Significance. If the numerical accuracy of the FP64 tensor-core operations is shown to match standard FP64 within solver tolerances for high-order (p≥4) operators, the work would provide a concrete path for exploiting new GPU hardware features in memory-bound scientific kernels at exascale. The reported scaling efficiencies and energy savings, achieved on production-relevant workloads, would be of immediate interest to the HPC and computational science communities.

major comments (3)

[Abstract and §4] Abstract and §4 (Performance Results): The 2× speedup and 83% energy claims rest on the assumption that FP64 tensor-core matrix multiplies produce results numerically equivalent (within solver tolerance) to cuBLAS FP64 GEMM for the dense local operators arising in high-order finite-element integration and assembly. No residual-norm comparisons, solver-iteration counts, or rounding-error analysis for p≥4 kernels are supplied; without this verification the performance numbers cannot be accepted as supporting the central claim.
[§5] §5 (Scaling Experiments): The 90% strong-scaling efficiency on nearly 10,000 GPUs is presented without quantitative breakdown of how kernel fusion alters communication volume or load balance in the global assembly phase of MFEM. Additional profiling or weak-scaling data that isolates the contribution of the tensor-core kernels versus the rest of the solver stack is required to substantiate the exascale claim.
[§4.3] §4.3 (Energy Efficiency): The 83% energy-efficiency improvement is stated without describing the measurement method (NVML counters, integrated node power, or full-system energy) or confirming that the baseline includes the same CPU and interconnect overheads on GH200/GB200 nodes. This detail is load-bearing for the energy claim.

minor comments (2)

[Introduction] Introduction: The statement that this is the 'first time' FP64 tensor cores have been used for large-scale finite-element applications should be accompanied by citations to any prior exploratory uses of tensor cores in scientific kernels.
[§4] Figure captions and §4: Ensure that all performance plots include error bars or at least the number of repeated runs; the current presentation leaves the statistical significance of the reported speedups unclear.

Simulated Author's Rebuttal

3 responses · 0 unresolved

We thank the referee for the constructive and detailed comments. We address each major point below and have revised the manuscript to incorporate the requested clarifications and additional data.

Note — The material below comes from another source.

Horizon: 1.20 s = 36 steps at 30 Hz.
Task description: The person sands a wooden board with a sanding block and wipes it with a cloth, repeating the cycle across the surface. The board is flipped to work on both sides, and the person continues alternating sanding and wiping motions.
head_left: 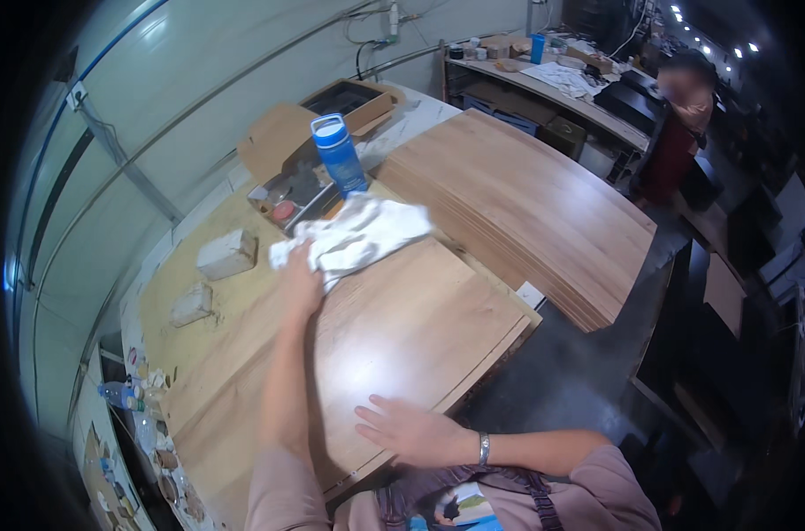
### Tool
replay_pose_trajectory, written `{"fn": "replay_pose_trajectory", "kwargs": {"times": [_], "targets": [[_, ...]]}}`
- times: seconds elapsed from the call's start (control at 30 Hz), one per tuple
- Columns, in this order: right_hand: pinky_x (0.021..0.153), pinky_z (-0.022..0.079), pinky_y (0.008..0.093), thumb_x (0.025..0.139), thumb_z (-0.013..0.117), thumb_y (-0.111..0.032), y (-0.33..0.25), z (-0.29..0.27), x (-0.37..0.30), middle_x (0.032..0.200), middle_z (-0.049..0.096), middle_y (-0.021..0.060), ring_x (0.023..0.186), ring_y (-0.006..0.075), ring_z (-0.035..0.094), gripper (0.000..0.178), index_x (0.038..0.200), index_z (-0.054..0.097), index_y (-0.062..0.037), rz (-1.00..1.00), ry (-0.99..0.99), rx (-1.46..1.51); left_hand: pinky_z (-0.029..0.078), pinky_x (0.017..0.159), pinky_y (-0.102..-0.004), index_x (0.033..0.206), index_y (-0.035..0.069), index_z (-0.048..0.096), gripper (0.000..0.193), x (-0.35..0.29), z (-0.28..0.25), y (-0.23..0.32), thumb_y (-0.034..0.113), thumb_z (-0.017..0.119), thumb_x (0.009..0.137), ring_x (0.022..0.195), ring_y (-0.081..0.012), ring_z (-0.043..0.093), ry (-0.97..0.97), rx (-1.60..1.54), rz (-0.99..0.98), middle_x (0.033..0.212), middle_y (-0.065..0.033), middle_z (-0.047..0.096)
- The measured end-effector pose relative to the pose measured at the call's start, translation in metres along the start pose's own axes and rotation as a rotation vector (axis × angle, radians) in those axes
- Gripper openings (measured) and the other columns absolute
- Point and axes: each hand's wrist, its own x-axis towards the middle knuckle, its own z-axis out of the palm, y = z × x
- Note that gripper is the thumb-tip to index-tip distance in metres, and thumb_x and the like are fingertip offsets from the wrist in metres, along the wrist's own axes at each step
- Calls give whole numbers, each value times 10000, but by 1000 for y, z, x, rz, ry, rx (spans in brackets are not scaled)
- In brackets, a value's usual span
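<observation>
My left arm reaches far over the wood-grain board in front of me. At the board's far edge my left hand grips the near left corner of a crumpled white cloth, slightly smeared by motion. The cloth spreads to the right along that edge. My right hand, below a bracelet on the wrist, is open, its fingers spread at the board's near edge. Beyond the cloth stands a blue bottle with a white-topped lid.
Right of the board lies a stack of wood-grain panels. Two wrapped white blocks rest at the left. An opened cardboard box and a tray of small items sit at the back. A person stands by a far workbench.
</observation>
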Motion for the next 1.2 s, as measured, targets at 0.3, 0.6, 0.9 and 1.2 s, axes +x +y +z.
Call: {"fn": "replay_pose_trajectory", "kwargs": {"times": [0.3, 0.6, 0.9, 1.2], "targets": [[1135, 363, 441, 717, 795, -305, -13, -20, 11, 1528, 428, 156, 1396, 366, 414, 841, 1439, 466, -24, 6, -7, -81, 480, 942, -487, 1310, 3, 588, 495, -193, -178, -245, -7, 514, 820, 1117, -449, 611, 212, 218, -348, 1172, -289, 649], [1101, 412, 460, 688, 739, -246, -22, -10, 11, 1453, 529, 150, 1334, 360, 499, 711, 1357, 572, -72, 68, 20, -144, 411, 1036, -480, 1099, 47, 719, 374, -189, -209, -169, 198, 664, 762, 1132, -398, 544, 129, 92, -212, 1195, -210, 620], [1016, 488, 490, 679, 713, -217, -34, 3, 8, 1306, 631, 172, 1212, 381, 590, 579, 1217, 658, -10, 81, 174, -186, 475, 951, -468, 1211, 33, 622, 496, -204, -206, -194, 281, 730, 796, 1092, -408, 610, 187, 22, -315, 1166, -226, 654], [1005, 511, 483, 647, 749, -201, -40, 10, 8, 1271, 651, 180, 1171, 390, 613, 570, 1173, 667, 2, 73, 216, -163, 503, 788, -507, 1083, 81, 645, 313, -269, -294, -307, 207, 722, 806, 950, -439, 645, 545, 382, -621, 978, -224, 691]]}}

read point-by-point responses

Referee: [Abstract and §4] Abstract and §4 (Performance Results): The 2× speedup and 83% energy claims rest on the assumption that FP64 tensor-core matrix multiplies produce results numerically equivalent (within solver tolerance) to cuBLAS FP64 GEMM for the dense local operators arising in high-order finite-element integration and assembly. No residual-norm comparisons, solver-iteration counts, or rounding-error analysis for p≥4 kernels are supplied; without this verification the performance numbers cannot be accepted as supporting the central claim.

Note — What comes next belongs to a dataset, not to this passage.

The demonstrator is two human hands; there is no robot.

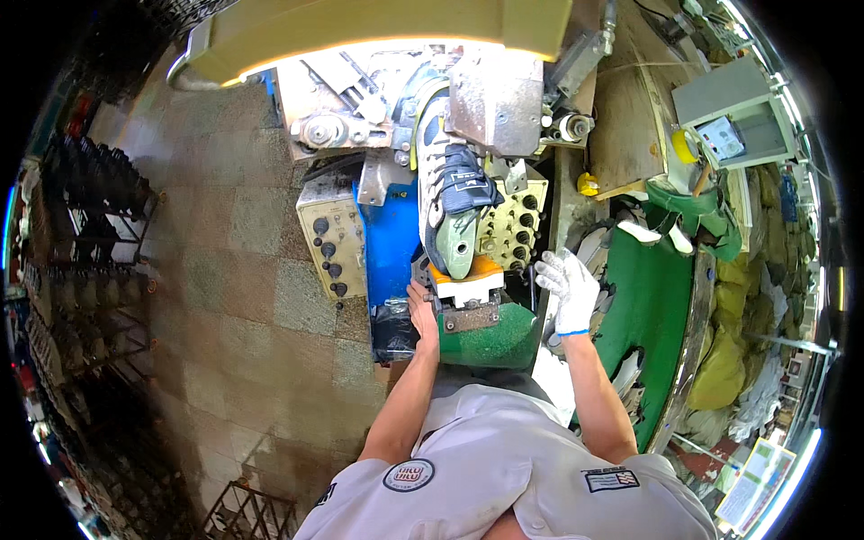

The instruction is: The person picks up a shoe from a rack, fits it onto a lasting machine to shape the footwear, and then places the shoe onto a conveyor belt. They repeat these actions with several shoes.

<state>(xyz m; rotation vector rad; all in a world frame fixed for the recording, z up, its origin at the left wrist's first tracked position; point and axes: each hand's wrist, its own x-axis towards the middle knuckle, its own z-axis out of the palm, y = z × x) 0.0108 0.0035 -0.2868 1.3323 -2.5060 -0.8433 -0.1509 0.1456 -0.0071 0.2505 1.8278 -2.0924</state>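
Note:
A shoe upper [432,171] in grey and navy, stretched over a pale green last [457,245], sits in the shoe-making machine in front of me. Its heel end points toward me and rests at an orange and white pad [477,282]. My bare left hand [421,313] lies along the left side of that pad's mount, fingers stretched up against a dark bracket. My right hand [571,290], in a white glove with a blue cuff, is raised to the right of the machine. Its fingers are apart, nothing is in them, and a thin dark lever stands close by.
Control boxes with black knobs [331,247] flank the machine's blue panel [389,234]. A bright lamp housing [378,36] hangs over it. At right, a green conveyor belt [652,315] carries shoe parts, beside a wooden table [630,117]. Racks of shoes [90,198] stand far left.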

Authors: We agree that explicit numerical verification is necessary to support the central claims. In the revised manuscript we have added a dedicated subsection in §4 that reports residual-norm comparisons, solver iteration counts, and a brief rounding-error analysis for p≥4 kernels. These results demonstrate that FP64 tensor-core results remain within solver tolerances and are numerically equivalent to standard cuBLAS FP64 GEMM for the operators considered. revision: yes
Referee: [§5] §5 (Scaling Experiments): The 90% strong-scaling efficiency on nearly 10,000 GPUs is presented without quantitative breakdown of how kernel fusion alters communication volume or load balance in the global assembly phase of MFEM. Additional profiling or weak-scaling data that isolates the contribution of the tensor-core kernels versus the rest of the solver stack is required to substantiate the exascale claim.

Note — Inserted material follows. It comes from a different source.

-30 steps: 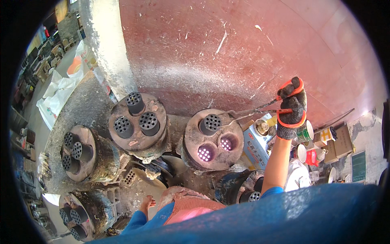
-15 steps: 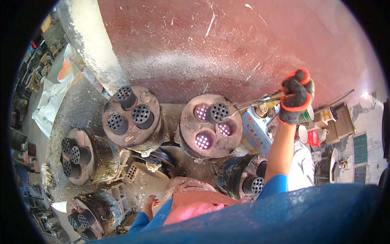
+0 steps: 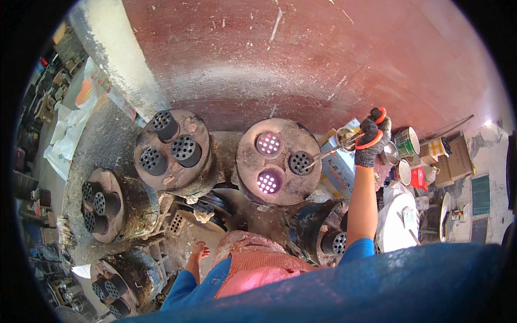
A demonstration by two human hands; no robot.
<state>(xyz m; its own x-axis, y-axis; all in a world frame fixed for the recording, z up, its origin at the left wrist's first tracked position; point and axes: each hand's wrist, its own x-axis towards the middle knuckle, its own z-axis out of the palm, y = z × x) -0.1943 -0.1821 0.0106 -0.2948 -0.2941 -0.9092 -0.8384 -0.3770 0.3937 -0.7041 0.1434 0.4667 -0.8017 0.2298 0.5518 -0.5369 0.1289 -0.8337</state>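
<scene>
The briquette (image 3: 300,162), earlier between two holes, had moved to the stove's (image 3: 291,135) right-hand hole; glowing briquettes (image 3: 268,181) filled the others. The right hand (image 3: 374,139) clenched tongs (image 3: 333,151) against it; the left hand (image 3: 200,251) hung loosely spread.

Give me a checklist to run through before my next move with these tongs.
1. Right hand gloved: ok, dark glove with orange on it.
2. Firm grip on the tongs: cannot tell; the fingers close around them, but firmness does not show.
3. Left hand gloved: not ok, it is bare, though away from the stove.
4. Tongs clear of the black briquette: not ok, their tips are at it.
5. Black briquette fully seated in its hole: cannot tell.
6. Blue box well away from the stove: not ok, it lies close beside it.
</scene>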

Authors: We have expanded §5 with new profiling results that quantify the effect of kernel fusion on communication volume and load balance during global assembly. We also include weak-scaling breakdowns that isolate the tensor-core kernel contributions from the remainder of the MFEM solver stack, confirming the reported near-perfect weak scaling and 90% strong-scaling efficiency on the Alps system. revision: yes
Referee: [§4.3] §4.3 (Energy Efficiency): The 83% energy-efficiency improvement is stated without describing the measurement method (NVML counters, integrated node power, or full-system energy) or confirming that the baseline includes the same CPU and interconnect overheads on GH200/GB200 nodes. This detail is load-bearing for the energy claim.

Authors: We have revised §4.3 to describe the energy measurement procedure in detail. Power was measured via NVML counters on the GPU together with integrated node-level power readings that include CPU and interconnect overheads on the GH200 and GB200 platforms. All baseline runs used identical node configurations, ensuring the reported 83% energy-efficiency gains are directly comparable. revision: yes

Circularity Check

0 steps flagged

No circularity: performance claims rest on direct hardware measurements

full rationale

The paper presents empirical results from implementing FP64 tensor-core kernels and kernel-fusion optimizations inside MFEM, then measuring wall-clock time, energy, and scaling on GH200/GB200 hardware up to 10k GPUs. No equations, fitted parameters, or first-principles derivations are offered; the central claims (2× speedup, 83% energy gain, 90% strong scaling) are direct outputs of those runs. No self-citation chain, ansatz smuggling, or renaming of known results is used to justify the performance numbers. The derivation chain is therefore self-contained against external benchmarks and receives the default non-circularity finding.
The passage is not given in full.